Il bliss point, ossia “punto di beatitudine“, è molto conosciuto da chi opera nell’industria alimentare.
Si tratta, banalizzando, della ricerca del giusto equilibrio tra le quantità di grasso, dolce e salato nel cibo.
Tale equilibrio serve per stimolare il nostro gusto, al punto di creare una vera e propria dipendenza nei confronti di un certo alimento.
Il junk food (cibo spazzatura) basa molto del suo successo su questa ricerca.
Anche nelle immagini, ovviamente, possiamo sfruttare meccanismi consci e inconsci vecchi come la storia dell’uomo, per stimolare in un ceto modo lo spettatore.
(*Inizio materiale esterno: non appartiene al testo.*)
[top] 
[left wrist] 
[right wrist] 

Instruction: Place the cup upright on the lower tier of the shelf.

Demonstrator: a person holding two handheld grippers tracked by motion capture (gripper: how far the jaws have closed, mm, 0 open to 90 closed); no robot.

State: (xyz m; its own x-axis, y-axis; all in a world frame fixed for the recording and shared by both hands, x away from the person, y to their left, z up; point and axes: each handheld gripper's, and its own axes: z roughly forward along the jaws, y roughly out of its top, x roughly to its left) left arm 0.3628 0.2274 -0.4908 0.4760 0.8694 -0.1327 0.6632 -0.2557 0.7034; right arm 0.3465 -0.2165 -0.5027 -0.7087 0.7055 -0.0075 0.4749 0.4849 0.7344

Geometrie, composizione, luci e colori influenzano profondamente la nostra percezione dell’immagine e la nostra mente.
Ovviamente questo è un utilizzo “benefico” della psicologia applicata all’immagine, in ambiti più negativi possiamo assistere alla generazione di tonnellate di “junk photography”, pensata a tavolino per fini puramente commerciali e propagandistici.
Contrariamente al junk food, però, la junk photography genera più assuefazione che dipendenza.
Ci abituiamo con grande facilità al brutto, ce ne facciamo anche influenzare, però, per fortuna, la visione del bello, a mio avviso, risveglia nuovamente la nostra fantasia e il nostro desiderio di immagini stimolanti.